Раз! Плеснули водой из ковшика. Закатившиеся глазенки вновь появились именно там, где им и положено быть. Щеки были бледными, почти белыми.
– Чего это ты, Фекла, грохнулась, как невеста на выданье?
– опять захаркала Милениха, похлопывая женщину по щекам.
–
– Слышу матушка, - тихо прошептала та, схватив старуху за руку и прижав к своей груди.
– Уж не чаяла я, что дождусь этого дня... Все глаза выплакала. Думала, нету уже моего Андрюшеньки на свете. Думала, лежит он где в могилке, а я не знаю и где... Как он там, матушка? Где он? Не ранен чай? Ах! Он же в крепости был... Как же так?! Бабы баяли, что побили всех там! Никого не осталось!
Старуха медленно провела по ее лбу и проговорила с усмешкой:
– Бают... Бабы бают, что собаки брехают! Может взаправду брехают, а может и так — на луну! Дуреха ты, Фекла, как есть дуреха! Жив твой сынка ненаглядный! Здоров, - вновь усмехнулась она.
– Почти здоров... Только худо ему сейчас! Опаска с ним может вскорости страшная приключиться... Да и с вами не все гладко! Идти тебе в лес надоть, к сыну! Все вместе будете... Чай вместе-то лучше, чем порознь!

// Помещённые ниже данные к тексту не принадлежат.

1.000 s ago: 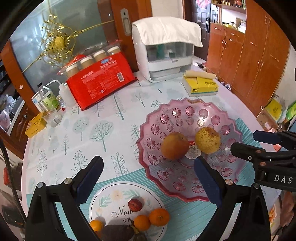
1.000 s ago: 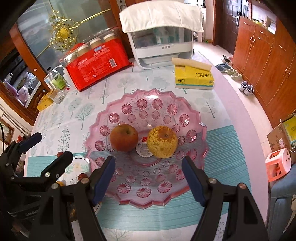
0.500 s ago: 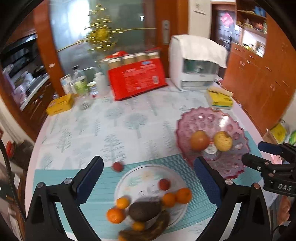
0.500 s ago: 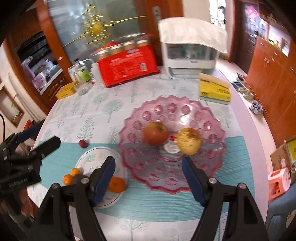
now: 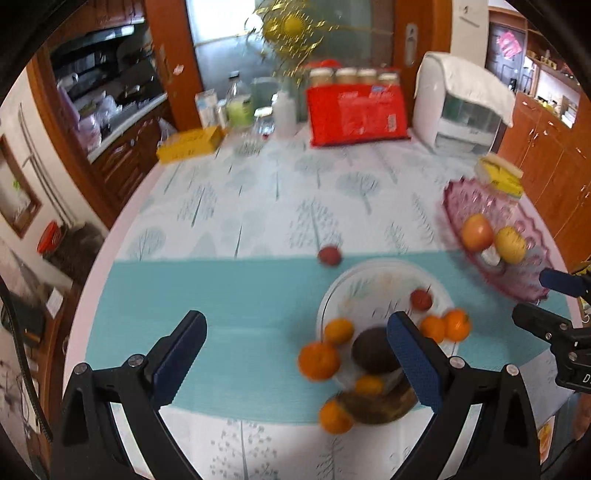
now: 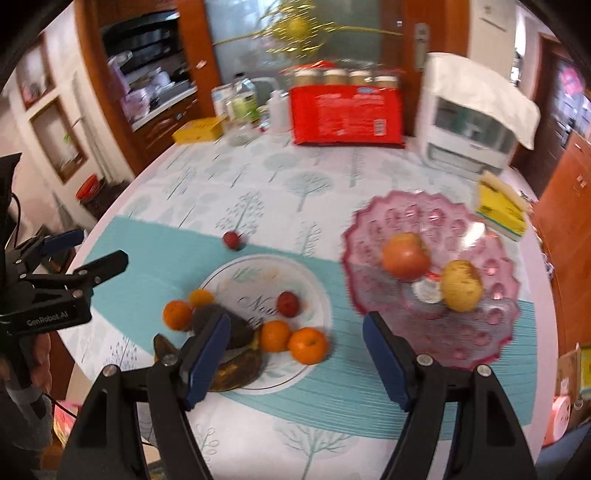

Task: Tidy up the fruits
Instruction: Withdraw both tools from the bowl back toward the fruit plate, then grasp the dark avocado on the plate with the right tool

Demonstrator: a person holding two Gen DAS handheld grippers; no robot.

Сидевшая женщина как-то подобралась, извернулась и бухнулась перед Миленихой на колени.
– Матушка, что же с ним приключилось?
– зарыдала она; из угла к ее рыданию присоединилось еще чье-то всхлипывание.

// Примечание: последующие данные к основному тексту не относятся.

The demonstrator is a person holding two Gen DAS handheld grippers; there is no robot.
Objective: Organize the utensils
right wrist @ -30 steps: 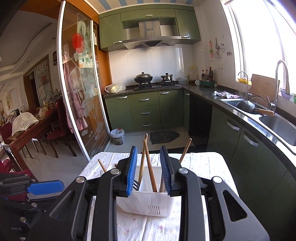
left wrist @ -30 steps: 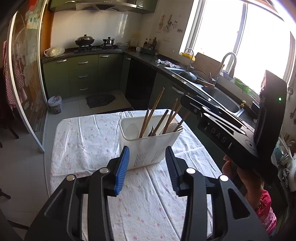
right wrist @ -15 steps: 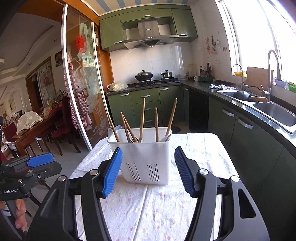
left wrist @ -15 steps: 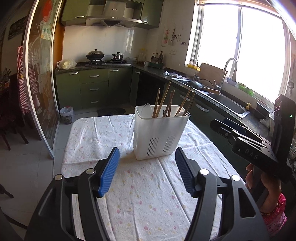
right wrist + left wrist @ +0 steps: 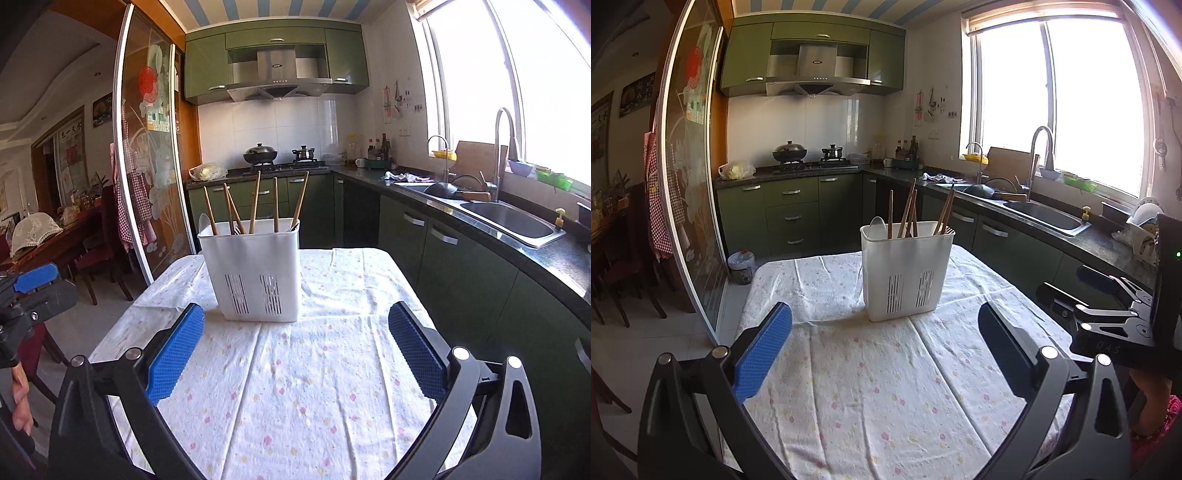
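While utensils [image 5: 255, 201] fill caddy [image 5: 258, 273], both grippers [image 5: 884, 354] [image 5: 295, 350] gape, empty

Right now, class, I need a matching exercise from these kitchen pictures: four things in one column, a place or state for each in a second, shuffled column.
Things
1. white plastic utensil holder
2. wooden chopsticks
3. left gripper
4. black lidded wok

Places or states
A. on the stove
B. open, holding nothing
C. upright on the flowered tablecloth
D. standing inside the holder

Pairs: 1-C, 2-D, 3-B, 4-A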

– Пойду я, пойду... Лишь бы жив он был... Пусть хворый какой, ну там израненный! Мне лишь бы живой был, живой! Сейчас все соберем... Леська, тащи сюда покрывало с печки.

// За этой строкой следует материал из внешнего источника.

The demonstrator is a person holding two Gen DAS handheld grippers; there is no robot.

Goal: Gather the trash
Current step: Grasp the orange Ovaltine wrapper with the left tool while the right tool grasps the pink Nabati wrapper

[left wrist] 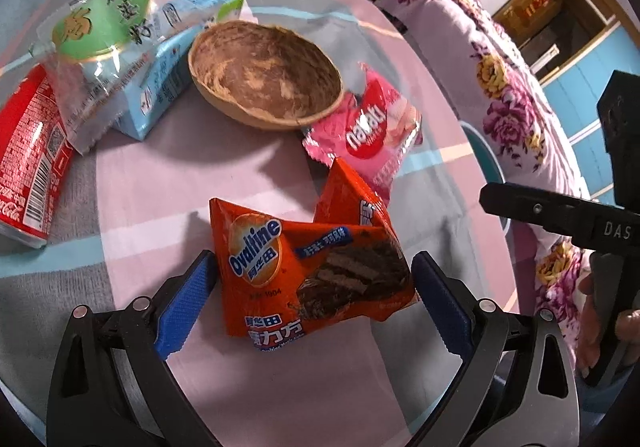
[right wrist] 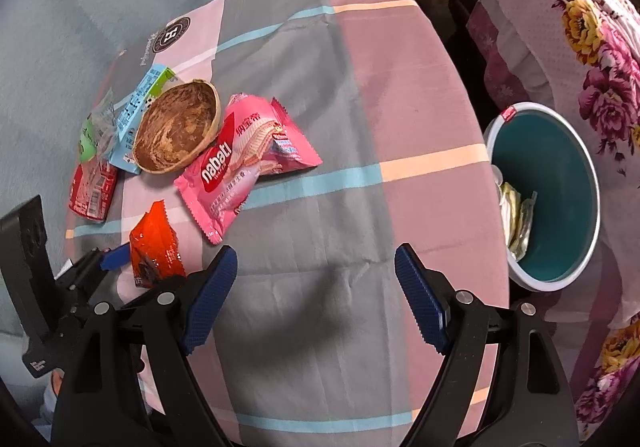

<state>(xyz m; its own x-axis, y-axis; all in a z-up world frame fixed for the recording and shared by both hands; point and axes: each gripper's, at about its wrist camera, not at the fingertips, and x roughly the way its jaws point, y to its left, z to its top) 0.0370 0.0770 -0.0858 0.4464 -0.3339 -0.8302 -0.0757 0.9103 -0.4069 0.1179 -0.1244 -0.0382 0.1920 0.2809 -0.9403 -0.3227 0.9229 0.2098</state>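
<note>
Left hand-held gripper (left wrist: 312, 301): jaws spread, the orange wrapper (left wrist: 308, 271) sitting right between the pads. The left pad looks to be just at the wrapper's edge, the right pad just beside its far corner; I can't tell if either truly presses, so I call it released, not grasping. The wrapper lies crumpled on the desk (right wrist: 400, 87), its long side running across the gap from pad to pad, its peaked fold pointing away from me. A straight close should catch it across the width, I judge.

Right hand-held gripper (right wrist: 316, 299): jaws wide, nothing between them, only bare cloth below. The pink wrapper (right wrist: 240, 163) lies ahead and to its left, long axis slanting away to the right. The bin (right wrist: 560, 151) stands off the desk edge, ahead and to the right of this gripper, some trash already inside.

Nearer hand for the orange wrapper: left, plainly. The right is nearer the bin and the pink one.
</note>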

В комнате началось столпотворение. Двое — мать и ее дочка метались по комнате и бросали на пол какие-то тряпки, узлы, свертки. То одна то другая что-то прижимала к груди и вновь бросала на пол. Наконец, старуха не выдержала и прикрикнула на них:
– Бросьте вы се это барахло! Ничего вам это не нужно будет там! А если не поторопитесь и жизнь вам вскорости тоже не нужна будет... Вона смертушка уже за вами идет, да в двери стучиться.
Бух! Бух! Бух! Кто-то по хозяйски забарабанил в дверь.
Обе посерели от ужаса и застыли посередине комнаты.
– Вона в окно лезьте, - махнула им рукой бабка.
– Идите в лес... К болоту, там все и будет вам... Только осторожней! Плохое оно болото, чужих сильно не любит. Не шумите там!
Фигурки исчезли в окне. В дверь вновь стали ломиться.
– Открывайте! Полиция!
– надрывался чей-то низкий голос одновременно со стуков в дверь.
– Открывайте, а то сломаем!
– Это не ты уж там ломишься, как окаянный зверь, милый Гнатушка?!
– крикнула в ответ бабка.
– Твой, точно твой паскудный голосок! Что же тебя здесь надо Иудушка?
Добротная дверь, сделанная еще старым хозяином в пору расцвета его сил, вновь подверглась граду ударов.
– Открывай, старая карга!
– проорал тот же голос, срываясь на визгливые нотки.
– Хватит, попила нашей крови! Теперь здесь все будет по-германски! Всех мы вас ведьм постреляем!